We’re a classic rock site, so of course we have to ask about your cover of “God of Thunder.” Were you a big Kiss fan?
I liked Kiss, but I only remembered the hits as a child. When I met Rob, though, he was a huge Kiss fan. So from day one in White Zombie, we always learned a Kiss song, every time we played at CBGBs or wherever on the lower east side. All the people would just look at us like we were crazy: "Why are they doing this?" He loved Kiss. We used to play War Machine and Rocket Ride. That was a big influence for us, but it started with Rob

Did Gene Simmons or Paul Stanley ever give you any feedback about your version?
Yeah, it was really cool we got to go see them do a big stadium show, when were were being courted by Geffen. They took us backstage to meet them. We were afraid they wanted to sue us, that was the rumor. And there were Gene and Paul towering two feet over us, wearing their platform boots. And they were so nice, they were super cool, had no problem. I think Gene liked having a little extra attention from whatever weird world we were coming from. He was very kind about it, no slack at all.

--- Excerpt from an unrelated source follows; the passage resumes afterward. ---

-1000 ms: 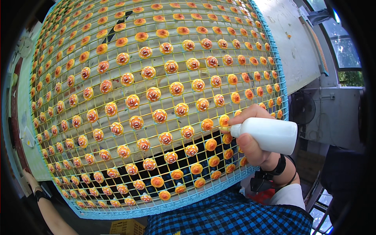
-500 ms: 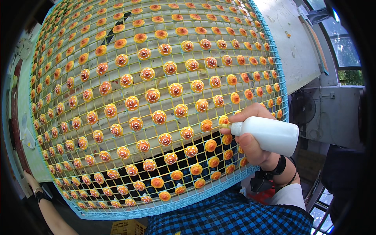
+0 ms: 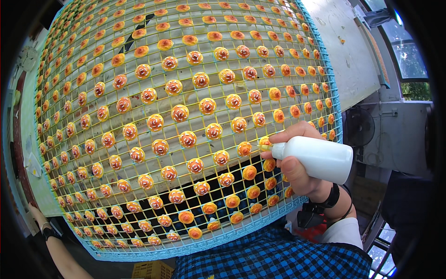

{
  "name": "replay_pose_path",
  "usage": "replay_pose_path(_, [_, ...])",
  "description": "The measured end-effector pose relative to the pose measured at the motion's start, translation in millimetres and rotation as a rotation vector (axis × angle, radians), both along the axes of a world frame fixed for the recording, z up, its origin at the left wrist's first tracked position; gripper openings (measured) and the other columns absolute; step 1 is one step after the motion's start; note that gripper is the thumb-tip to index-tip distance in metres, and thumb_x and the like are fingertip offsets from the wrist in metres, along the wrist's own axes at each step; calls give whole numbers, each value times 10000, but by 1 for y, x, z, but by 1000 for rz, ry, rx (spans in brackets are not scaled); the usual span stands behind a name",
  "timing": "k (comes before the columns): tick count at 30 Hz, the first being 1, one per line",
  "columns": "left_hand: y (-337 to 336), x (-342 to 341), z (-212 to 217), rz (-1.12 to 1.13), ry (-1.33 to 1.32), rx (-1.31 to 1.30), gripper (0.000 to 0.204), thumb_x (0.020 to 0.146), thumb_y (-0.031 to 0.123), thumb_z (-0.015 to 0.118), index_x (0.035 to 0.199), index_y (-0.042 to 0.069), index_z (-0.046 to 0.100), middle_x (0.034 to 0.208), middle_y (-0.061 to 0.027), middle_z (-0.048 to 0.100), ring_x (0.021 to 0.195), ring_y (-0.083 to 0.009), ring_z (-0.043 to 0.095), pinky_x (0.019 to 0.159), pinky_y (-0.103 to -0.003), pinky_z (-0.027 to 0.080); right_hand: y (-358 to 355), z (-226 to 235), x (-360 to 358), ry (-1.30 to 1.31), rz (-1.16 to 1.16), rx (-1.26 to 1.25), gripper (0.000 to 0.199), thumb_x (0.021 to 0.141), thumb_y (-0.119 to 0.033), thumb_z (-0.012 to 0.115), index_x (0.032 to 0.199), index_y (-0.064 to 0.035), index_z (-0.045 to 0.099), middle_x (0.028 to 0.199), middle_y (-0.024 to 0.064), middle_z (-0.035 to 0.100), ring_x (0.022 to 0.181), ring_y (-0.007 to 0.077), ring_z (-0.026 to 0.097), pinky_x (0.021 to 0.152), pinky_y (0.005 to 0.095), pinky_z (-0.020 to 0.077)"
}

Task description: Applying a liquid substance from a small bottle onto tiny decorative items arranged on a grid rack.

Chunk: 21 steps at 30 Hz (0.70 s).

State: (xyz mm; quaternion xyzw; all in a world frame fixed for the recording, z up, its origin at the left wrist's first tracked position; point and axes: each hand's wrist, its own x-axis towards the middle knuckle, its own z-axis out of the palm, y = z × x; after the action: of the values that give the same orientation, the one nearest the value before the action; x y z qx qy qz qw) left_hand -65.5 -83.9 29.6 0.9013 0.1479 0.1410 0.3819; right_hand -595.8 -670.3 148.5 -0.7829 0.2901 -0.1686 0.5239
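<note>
Nearest, along the near edge of the wire grid panel [image 3: 139, 255], whose rim is blue, is a blue-and-black checked garment [image 3: 278, 253], with a yellow crate [image 3: 152, 269] below the panel's lower-left part. Over the panel's right side, the right hand [image 3: 297, 174] curls thumb and fingers round a white bottle [image 3: 320, 160], its wristband [image 3: 330, 197] dark; the bottle is tilted, with its narrow nozzle [image 3: 264, 147] pointing left over the mesh, just beside an orange rosette [image 3: 244, 149]. Whether the tip touches anything I cannot tell. Left of the panel's lower-left corner is the left hand [image 3: 35, 213], well apart from the bottle; I cannot tell whether it is spread or gripping. Farther across the panel, white-stroked rosettes [image 3: 180, 113] fill much of the middle, while plain orange ones line its right side and far rows. Beyond the panel's right rim are a dark fan [image 3: 359, 126], a pale tabletop [image 3: 344, 56] and a window [image 3: 411, 60].
</note>
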Motion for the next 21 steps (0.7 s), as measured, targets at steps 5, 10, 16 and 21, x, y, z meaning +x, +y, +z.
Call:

White Zombie helped bring theatricality back to rock music. Is it cool to see younger bands reflecting that influence with their own shows?
That is really cool, to be honest. That was one of our main goals, to combine this whole sonic and lifestyle thing, we really wanted to entertain people. We hated what was coming out at the time – we didn’t hate the grunge scene or the music, but the boring live shows, we called them the shoe gazers. It was definitely our mission to put on a crazy show, as crazy as possible.

You’ve been very busy with your photography, but what’s going on with you musically lately? Is Star and Dagger still active?
Yeah, but we haven’t gotten together in a while. Our guitarist is up in New York. I’m up there occasionally, but she’s been busy with other stuff, and I’ve been busy with my photography, so we’re kind of waiting for the right timing. We haven’t had time. We have 15 more songs right now, we just haven’t had time to get together and record them. So Star and Dagger still live, it’s just on a hiatus until there’s time to record.